Task to carry out
Can you restate the records below word for word?

Data to use
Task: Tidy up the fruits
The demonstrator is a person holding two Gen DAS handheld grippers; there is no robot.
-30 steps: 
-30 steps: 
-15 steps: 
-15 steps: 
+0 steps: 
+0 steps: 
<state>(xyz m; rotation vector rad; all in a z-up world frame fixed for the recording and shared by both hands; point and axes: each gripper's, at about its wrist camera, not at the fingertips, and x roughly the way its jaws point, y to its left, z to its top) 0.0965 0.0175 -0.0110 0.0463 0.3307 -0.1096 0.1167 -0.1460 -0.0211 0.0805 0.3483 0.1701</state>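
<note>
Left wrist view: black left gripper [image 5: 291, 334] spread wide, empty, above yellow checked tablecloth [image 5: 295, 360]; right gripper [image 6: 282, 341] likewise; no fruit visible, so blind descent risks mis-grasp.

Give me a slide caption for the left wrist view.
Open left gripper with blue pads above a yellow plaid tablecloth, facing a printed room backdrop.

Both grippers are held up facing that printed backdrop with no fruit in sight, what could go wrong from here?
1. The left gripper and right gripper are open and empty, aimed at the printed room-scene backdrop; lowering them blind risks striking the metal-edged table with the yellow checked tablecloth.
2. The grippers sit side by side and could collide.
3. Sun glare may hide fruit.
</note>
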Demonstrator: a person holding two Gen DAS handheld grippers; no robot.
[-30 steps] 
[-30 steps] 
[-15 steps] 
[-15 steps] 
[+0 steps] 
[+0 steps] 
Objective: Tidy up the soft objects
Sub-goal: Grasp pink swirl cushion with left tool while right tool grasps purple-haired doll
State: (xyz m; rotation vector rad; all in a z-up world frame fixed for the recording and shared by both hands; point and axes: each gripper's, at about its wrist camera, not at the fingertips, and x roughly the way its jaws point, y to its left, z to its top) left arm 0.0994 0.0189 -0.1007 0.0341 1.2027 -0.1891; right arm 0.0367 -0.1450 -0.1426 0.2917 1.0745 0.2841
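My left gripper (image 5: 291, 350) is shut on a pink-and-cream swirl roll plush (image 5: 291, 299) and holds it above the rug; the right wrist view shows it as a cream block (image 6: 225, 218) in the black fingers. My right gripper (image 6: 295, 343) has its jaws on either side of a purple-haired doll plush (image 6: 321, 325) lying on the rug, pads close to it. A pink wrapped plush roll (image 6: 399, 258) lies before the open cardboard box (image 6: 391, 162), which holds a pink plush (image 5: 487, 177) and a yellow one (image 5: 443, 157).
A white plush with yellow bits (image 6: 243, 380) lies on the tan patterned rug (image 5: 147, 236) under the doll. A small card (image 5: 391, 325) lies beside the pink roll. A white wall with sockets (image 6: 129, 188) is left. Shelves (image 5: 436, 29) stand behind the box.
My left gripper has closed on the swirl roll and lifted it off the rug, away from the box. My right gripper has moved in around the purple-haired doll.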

Answer to this exercise
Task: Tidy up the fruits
The demonstrator is a person holding two Gen DAS handheld grippers; there is no robot.
-30 steps: 
-30 steps: 
-15 steps: 
-15 steps: 
+0 steps: 
+0 steps: 
<state>(xyz m; rotation vector rad; all in a z-up world frame fixed for the recording and shared by both hands; point and axes: each gripper's, at about its wrist camera, not at the fingertips, and x roughly the way its jaws point, y to its left, z to its top) 0.0965 0.0175 -0.0110 0.0463 0.3307 -0.1096 0.1167 -0.1460 -0.0211 0.0805 0.3483 0.1701</state>
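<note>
Left wrist view: black left gripper [image 5: 291, 334] spread wide, empty, above yellow checked tablecloth [image 5: 295, 360]; right gripper [image 6: 282, 341] likewise; no fruit visible, so blind descent risks mis-grasp.

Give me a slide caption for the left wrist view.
Open left gripper with blue pads above a yellow plaid tablecloth, facing a printed room backdrop.

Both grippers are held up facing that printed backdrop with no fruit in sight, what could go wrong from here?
1. The left gripper and right gripper are open and empty, aimed at the printed room-scene backdrop; lowering them blind risks striking the metal-edged table with the yellow checked tablecloth.
2. The grippers sit side by side and could collide.
3. Sun glare may hide fruit.
</note>
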Demonstrator: a person holding two Gen DAS handheld grippers; no robot.
[-30 steps] 
[-30 steps] 
[-15 steps] 
[-15 steps] 
[+0 steps] 
[+0 steps] 
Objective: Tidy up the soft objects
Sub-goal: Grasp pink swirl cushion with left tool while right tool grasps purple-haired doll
State: (xyz m; rotation vector rad; all in a z-up world frame fixed for the recording and shared by both hands; point and axes: each gripper's, at about its wrist camera, not at the fingertips, and x roughly the way its jaws point, y to its left, z to its top) left arm 0.0994 0.0189 -0.1007 0.0341 1.2027 -0.1891; right arm 0.0367 -0.1450 -0.1426 0.2917 1.0745 0.2841
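My left gripper (image 5: 291, 350) is shut on a pink-and-cream swirl roll plush (image 5: 291, 299) and holds it above the rug; the right wrist view shows it as a cream block (image 6: 225, 218) in the black fingers. My right gripper (image 6: 295, 343) has its jaws on either side of a purple-haired doll plush (image 6: 321, 325) lying on the rug, pads close to it. A pink wrapped plush roll (image 6: 399, 258) lies before the open cardboard box (image 6: 391, 162), which holds a pink plush (image 5: 487, 177) and a yellow one (image 5: 443, 157).
A white plush with yellow bits (image 6: 243, 380) lies on the tan patterned rug (image 5: 147, 236) under the doll. A small card (image 5: 391, 325) lies beside the pink roll. A white wall with sockets (image 6: 129, 188) is left. Shelves (image 5: 436, 29) stand behind the box.
My left gripper has closed on the swirl roll and lifted it off the rug, away from the box. My right gripper has moved in around the purple-haired doll.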

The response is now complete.